Running Thruk v1.76-2 on Ubuntu 12.04.2 LTS
We have a Thruk master with 9 backends configured (1 local, 8 remote) and have noticed that when one of the backends becomes unreachable (the network between us and them disappears) instead of seeing an error message or Thruk ignoring the backend while still displaying results from others we get back a 500 server error and Thruk is completely unusable until either the backend is reachable again or we remove it from the thruk_local.conf file and restart Thruk or Apache.
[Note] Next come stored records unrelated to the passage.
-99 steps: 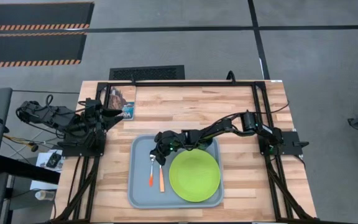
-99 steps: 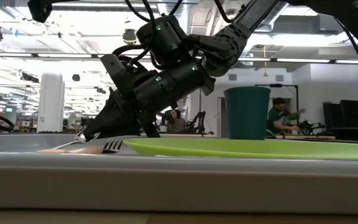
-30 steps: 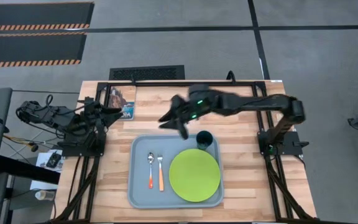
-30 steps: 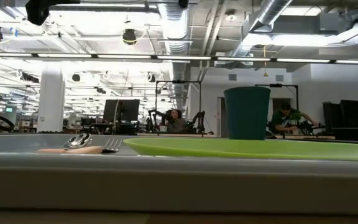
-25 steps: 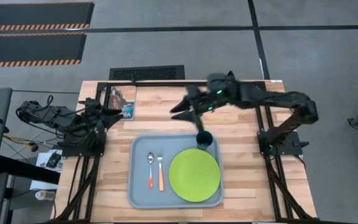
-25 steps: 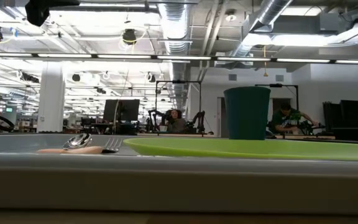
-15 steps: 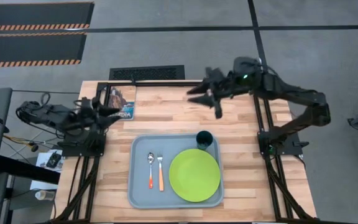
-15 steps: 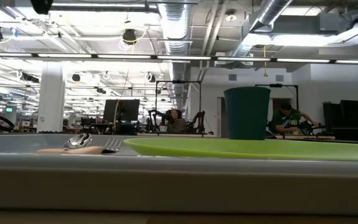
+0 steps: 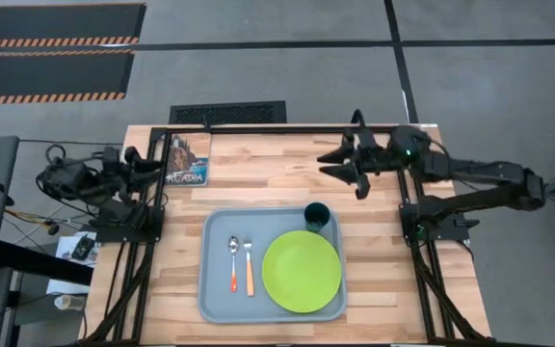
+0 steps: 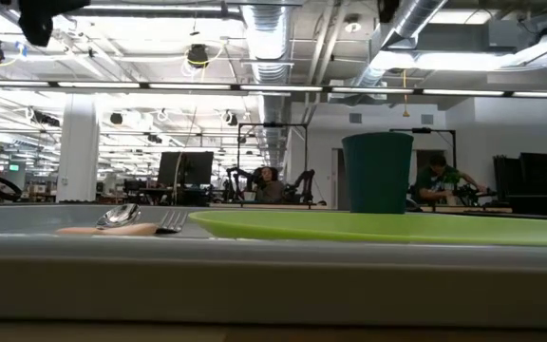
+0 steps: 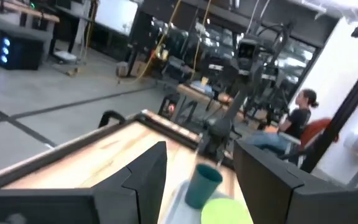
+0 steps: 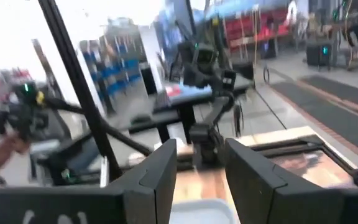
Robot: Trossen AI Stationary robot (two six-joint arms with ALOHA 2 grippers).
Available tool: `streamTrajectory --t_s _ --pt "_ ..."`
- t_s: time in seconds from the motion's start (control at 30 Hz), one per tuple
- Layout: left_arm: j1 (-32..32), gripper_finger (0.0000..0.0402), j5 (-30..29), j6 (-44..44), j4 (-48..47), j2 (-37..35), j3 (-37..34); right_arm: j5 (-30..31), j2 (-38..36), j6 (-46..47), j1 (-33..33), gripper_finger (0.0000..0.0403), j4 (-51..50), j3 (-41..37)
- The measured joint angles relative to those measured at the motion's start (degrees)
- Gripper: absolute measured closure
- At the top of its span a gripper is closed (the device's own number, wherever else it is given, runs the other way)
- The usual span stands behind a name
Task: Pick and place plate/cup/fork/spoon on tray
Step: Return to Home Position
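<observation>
The light blue-grey tray (image 9: 220, 299) lies on the table's near middle. On it lie the lime-green plate (image 9: 302, 271), the teal cup (image 9: 318, 214) upright at the far edge, the spoon (image 9: 234, 258) and the orange-handled fork (image 9: 250, 268) side by side on its left part. The low view shows the cup (image 10: 377, 171), plate (image 10: 378, 226), spoon bowl (image 10: 122, 216) and fork tines (image 10: 171, 221). My right gripper (image 9: 335, 164) is open and empty, raised over the table's far right. My left gripper (image 9: 150, 162) is open and empty at the far left edge; its wrist view shows the cup (image 11: 202, 185).
A small ACADIA picture booklet (image 9: 186, 159) lies at the table's far left, right by my left gripper. Black frame rails (image 9: 398, 183) run along both table sides. Bare wood lies between the tray and the far edge. People sit in the room beyond (image 10: 435, 180).
My right gripper has swung up and away from the tray's far edge toward the table's far right corner, staying open and empty. My left arm has drawn back a little toward the table's left edge. The plate, cup, fork and spoon have stayed still on the tray.
</observation>
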Motion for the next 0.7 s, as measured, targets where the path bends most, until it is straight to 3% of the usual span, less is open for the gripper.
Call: streamTrajectory --t_s 0.2,0.37,0.57,0.7 --pt "0.02 0.0229 -1.06 -0.56 2.78 1.86 -5.0 0.46 -5.44 7.28 0.38 0.0246 21.2 -19.44" --pt "0.02 0.0229 -1.51 -0.01 8.9 1.81 -11.76 1.99 -6.39 8.49 0.99 0.0246 36.78 -31.21" --pt "0.02 0.0229 -0.8 0.17 15.68 0.82 -18.15 -1.0 -6.31 10.76 -0.73 0.0246 53.5 -41.69" --pt "0.02 0.0229 0.45 1.35 17.71 -0.53 -19.49 -5.28 -7.7 18.76 -3.4 0.0246 60.71 -44.21"
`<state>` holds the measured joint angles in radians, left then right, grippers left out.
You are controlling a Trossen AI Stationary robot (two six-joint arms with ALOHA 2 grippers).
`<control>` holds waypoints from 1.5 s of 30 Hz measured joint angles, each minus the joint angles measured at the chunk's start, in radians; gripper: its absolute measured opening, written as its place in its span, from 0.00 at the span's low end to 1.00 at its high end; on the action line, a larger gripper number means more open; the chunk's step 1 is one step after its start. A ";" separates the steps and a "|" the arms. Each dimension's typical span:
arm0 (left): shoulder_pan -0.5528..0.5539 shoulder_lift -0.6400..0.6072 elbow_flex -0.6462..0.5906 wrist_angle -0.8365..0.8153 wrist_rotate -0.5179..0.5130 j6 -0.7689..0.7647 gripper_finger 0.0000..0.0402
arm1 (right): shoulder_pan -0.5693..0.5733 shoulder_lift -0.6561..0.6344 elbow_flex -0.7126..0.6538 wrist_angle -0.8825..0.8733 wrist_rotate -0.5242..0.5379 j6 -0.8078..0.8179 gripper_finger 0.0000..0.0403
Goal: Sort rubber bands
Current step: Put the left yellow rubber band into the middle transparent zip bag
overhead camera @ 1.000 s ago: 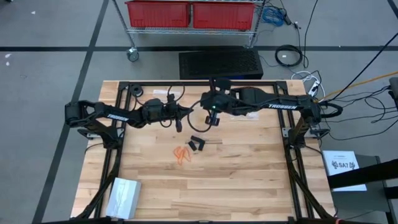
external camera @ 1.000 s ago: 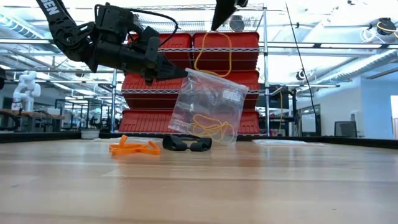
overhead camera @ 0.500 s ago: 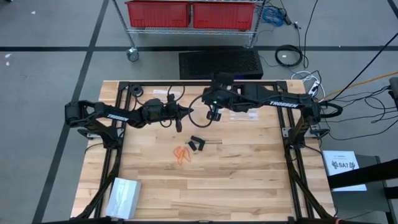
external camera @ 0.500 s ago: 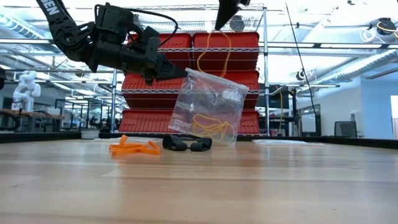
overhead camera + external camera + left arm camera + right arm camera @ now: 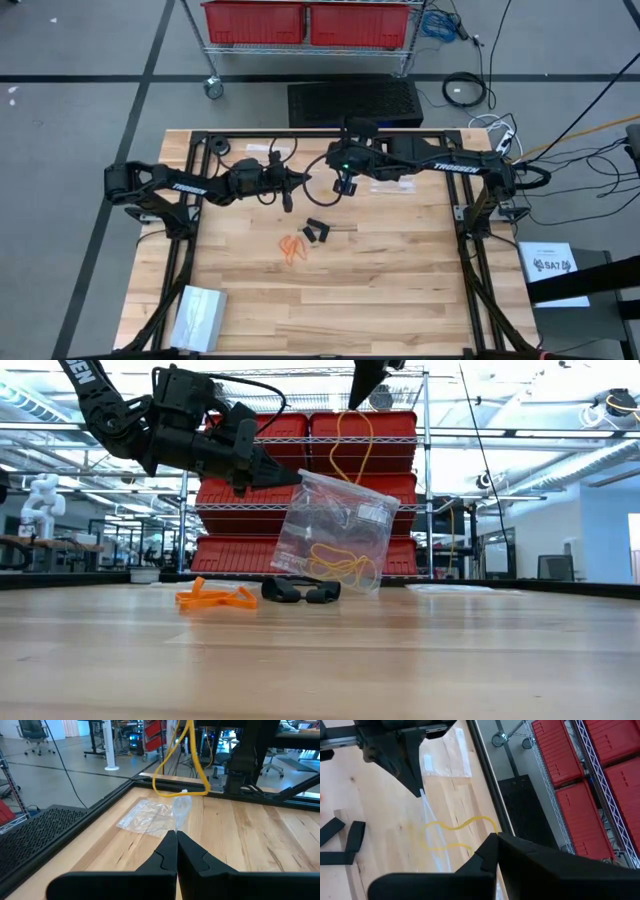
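My left gripper [image 5: 297, 477] is shut on a clear plastic bag [image 5: 335, 530] that hangs above the table with pale yellowish rubber bands [image 5: 335, 565] inside. My right gripper [image 5: 366, 382] is higher, above the bag, shut on one yellow rubber band [image 5: 350, 445] whose lower end hangs by the bag's top. In the left wrist view the yellow band [image 5: 180, 770] dangles just past the bag's edge [image 5: 180, 812]. Orange bands [image 5: 215, 597] and black bands [image 5: 300, 592] lie on the wood below; in the high view they are the orange cluster [image 5: 292, 247] and the black cluster [image 5: 317, 231]. My left gripper pinches the bag's upper corner [image 5: 305, 478] between its two fingers, coming level from the table's left. The bag is lifted and hangs tilted below the fingers. My right gripper pinches the top of the yellow band's loop [image 5: 352, 412] from above, fingers pointing down. The band hangs slack and stretched long; whether its lower end [image 5: 181, 793] touches the bag, I cannot tell.
A second clear bag [image 5: 145, 817] lies flat on the table near the far edge. A pale packet [image 5: 198, 315] sits at the near left corner. Black frame rails [image 5: 320, 133] border the table. Red bins [image 5: 300, 550] on a wire rack stand behind.
My right gripper has moved a little toward the far edge and slightly up, carrying the yellow band with it. The left gripper and the bag have kept still.
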<state>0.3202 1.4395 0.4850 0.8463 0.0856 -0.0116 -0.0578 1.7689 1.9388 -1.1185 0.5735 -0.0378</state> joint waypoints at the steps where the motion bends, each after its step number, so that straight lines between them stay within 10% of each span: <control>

This happens even if other backends are selected and working normally.
From /var/log/thruk/error.log:
[2013/09/03 14:26:22][master][ERROR][Thruk.Controller.error] No Backend available
[2013/09/03 14:26:22][master][ERROR][Thruk.Controller.error] on page:
https://master.server.name/thruk/cgi-bin/status.cgi?host=all&_=1378175165120[2013/09/03 14:26:22][master][ERROR][Thruk.Controller.error] remotehost: ERROR: failed to connect (remotehost:6557)
From /var/log/apache/error.log:
[Tue Sep 03 14:26:03 2013] [warn] [client 1.2.3.4] mod_fcgid: error reading data, FastCGI server closed connection, referer:
https://master.server.name/thruk/side.html[Tue Sep 03 14:26:03 2013] [error] [client 1.2.3.4] Premature end of script headers: fcgid_env.sh, referer:
https://master.server.name/thruk/side.html[Tue Sep 03 14:26:30 2013] [warn] [client 1.2.3.4] mod_fcgid: error reading data, FastCGI server closed connection
[Tue Sep 03 14:26:30 2013] [error] [client 1.2.3.4] Premature end of script headers: fcgid_env.sh
I haven't seen this happen prior to updating Thruk to v1.76-2 this weekend just gone so suspect it could be related to
https://github.com/sni/Thruk/commit/0e4b54eba1c22391f4a03dffd909c985a627e9da (show error instead of empty result for a single failed instance)
As we monitor the remote hosts directly from our central master server, would defining check_local_states=1 and then setting the state_host for each backend be a potential workaround for this or is this related to the fact it's now calling die() for all error conditions rather than just fatal ones?
--
Gavin Grieve